New research released by Cambridge University has revealed that our brains develop at five pivotal ages in our lives and, it turns out, adulthood doesn’t really kick in until people are around 32.

The study was based on the brain scans of almost 4,000 people aged under one to 90 and it mapped neural connections and how they evolve over our lifetimes. The research revealed five broad phases with pivotal ‘turning points’ around the ages of 9, 32, 66 and 83 years old.

Professor Duncan Astle, a researcher in neuroinformatics at the university and senior author of the study said: “Looking back, many of us feel our lives have been characterised by different phases. It turns out that brains also go through these eras,

“Understanding that the brain’s structural journey is not a question of steady progression, but rather one of a few major turning points, will help us identify when and how its wiring is vulnerable to disruption.”

The four pivotal stages of brain development

Childhood

According to the study, childhood lasts from birth until around the age of nine years old, when children enter adolesence.

Adolescence

In news that will help a lot of us excuse previous mistakes, according to the study, adolesence lasts until around the age of 32, which is when adulthood really starts to kick in.

According to the researchers, this is around the age that mental health disorders are likely to develop, too.

“This phase is the brain’s only period when its network of neurons gets more efficient”, the researchers said.

Adulthood

This is when the brain hits ‘stability’, according to the researchers and this lasts around three decades.

They say: “Change is slower during this time compared with the fireworks before, but here we see the improvements in brain efficiency flip into reverse.”

Lead author of the study, Dr Alexa Mousely says that this: “aligns with a plateau of intelligence and personality” that many of us will have witnessed or even experienced.

Early ageing

This kicks in around 66 but researchers urge that this is “not an abrupt and sudden decline” but instead a time when there are shifts in the patterns of connections in the brain.

They added: “Instead of coordinating as one whole brain, the organ becomes increasingly separated into regions that work tightly together – like band members starting their own solo projects.”

Although the study looked at healthy brains, this is also the age at which dementia and high blood pressure, which affects brain health, are starting to show.

Late ageing

This is the final stage, occuring around age 83.

There is less data than for the other groups as finding healthy brains to scan was more challenging. The brain changes are similar to early ageing, but even more pronounced.
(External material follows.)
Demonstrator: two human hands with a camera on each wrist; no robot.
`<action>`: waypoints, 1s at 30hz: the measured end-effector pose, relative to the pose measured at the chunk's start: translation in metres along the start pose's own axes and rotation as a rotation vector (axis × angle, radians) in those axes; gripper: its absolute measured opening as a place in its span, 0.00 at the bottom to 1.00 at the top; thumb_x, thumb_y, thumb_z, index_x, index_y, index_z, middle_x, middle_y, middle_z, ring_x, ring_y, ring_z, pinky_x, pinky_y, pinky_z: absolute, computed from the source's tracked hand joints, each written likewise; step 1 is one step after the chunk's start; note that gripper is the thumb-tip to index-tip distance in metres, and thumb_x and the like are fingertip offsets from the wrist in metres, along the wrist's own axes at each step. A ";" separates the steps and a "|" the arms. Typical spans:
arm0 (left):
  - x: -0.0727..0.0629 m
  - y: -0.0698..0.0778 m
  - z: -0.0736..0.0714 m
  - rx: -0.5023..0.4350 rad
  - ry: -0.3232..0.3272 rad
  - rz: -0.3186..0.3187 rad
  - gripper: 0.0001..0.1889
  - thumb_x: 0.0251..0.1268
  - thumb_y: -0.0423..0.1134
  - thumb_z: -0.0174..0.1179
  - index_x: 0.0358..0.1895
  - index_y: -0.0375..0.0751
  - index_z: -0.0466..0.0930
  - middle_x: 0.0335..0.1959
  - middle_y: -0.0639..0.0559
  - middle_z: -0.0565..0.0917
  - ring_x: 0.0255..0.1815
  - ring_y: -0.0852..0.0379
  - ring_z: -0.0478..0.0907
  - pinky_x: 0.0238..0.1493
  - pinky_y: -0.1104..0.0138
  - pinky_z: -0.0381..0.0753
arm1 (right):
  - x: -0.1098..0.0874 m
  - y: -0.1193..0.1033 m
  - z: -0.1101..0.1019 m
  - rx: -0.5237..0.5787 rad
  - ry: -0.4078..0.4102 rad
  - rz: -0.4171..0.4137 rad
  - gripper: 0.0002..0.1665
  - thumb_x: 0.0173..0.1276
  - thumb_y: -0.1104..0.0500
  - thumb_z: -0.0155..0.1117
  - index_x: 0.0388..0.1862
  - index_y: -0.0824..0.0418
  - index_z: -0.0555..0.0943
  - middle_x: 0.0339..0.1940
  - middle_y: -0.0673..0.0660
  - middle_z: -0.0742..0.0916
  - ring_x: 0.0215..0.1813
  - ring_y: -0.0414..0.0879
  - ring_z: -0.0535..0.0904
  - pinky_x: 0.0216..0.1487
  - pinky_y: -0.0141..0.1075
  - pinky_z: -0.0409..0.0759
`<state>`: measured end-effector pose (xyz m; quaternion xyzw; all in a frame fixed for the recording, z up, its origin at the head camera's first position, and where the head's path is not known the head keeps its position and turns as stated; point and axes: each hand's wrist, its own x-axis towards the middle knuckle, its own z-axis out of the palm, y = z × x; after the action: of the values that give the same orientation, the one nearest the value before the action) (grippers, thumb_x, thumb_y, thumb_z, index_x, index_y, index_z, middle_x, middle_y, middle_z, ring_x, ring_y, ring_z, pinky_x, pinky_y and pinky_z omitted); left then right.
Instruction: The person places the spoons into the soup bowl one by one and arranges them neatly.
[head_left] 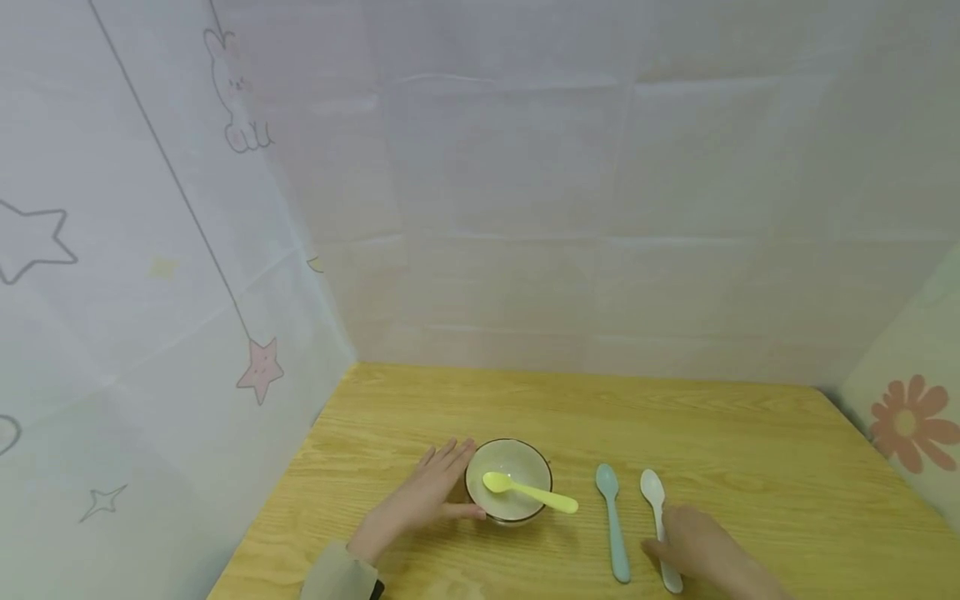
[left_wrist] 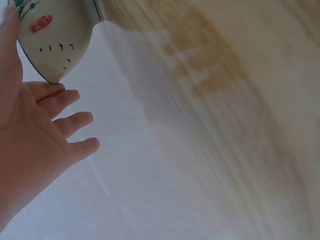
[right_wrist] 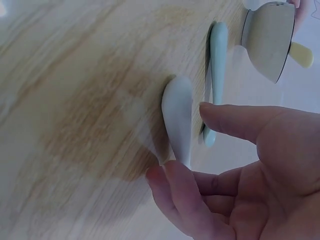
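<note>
A cream bowl (head_left: 510, 454) with a dark rim stands on the table, and a yellow spoon (head_left: 551, 499) lies in it, its handle across the rim. My left hand (head_left: 423, 493) touches the bowl's left side with thumb and fingers spread. The left wrist view shows the bowl's painted outer wall (left_wrist: 55, 47) beside those fingers. My right hand (head_left: 701, 546) is over the handle of a white spoon (head_left: 653, 487). In the right wrist view, bent fingertips are at the white handle (right_wrist: 178, 107), and the thumb stands apart from it. A light blue spoon (head_left: 614, 525) lies between bowl and white spoon.
Everything lies on a wood-grain table (head_left: 570, 408). A pale sheet (head_left: 510, 208) hangs behind it. To the left is a sheet with stars and a rabbit (head_left: 240, 100); to the right, one with a red flower (head_left: 911, 425).
</note>
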<state>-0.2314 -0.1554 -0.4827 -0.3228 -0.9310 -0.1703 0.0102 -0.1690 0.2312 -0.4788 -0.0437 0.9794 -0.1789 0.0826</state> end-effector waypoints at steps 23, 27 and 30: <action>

This could help with our understanding of ageing brains

Duncan Astle, professor of neuroinformatics at the University of Cambridge and part of the team responsible for the research, said: “Many neurodevelopmental, mental health and neurological conditions are linked to the way the brain is wired. Indeed, differences in brain wiring predict difficulties with attention, language, memory, and a whole host of different behaviours.

“Understanding that the brain’s structural journey is not a question of steady progression, but rather one of a few major turning points, will help us identify when and how its wiring is vulnerable to disruption.”

Here’s hoping.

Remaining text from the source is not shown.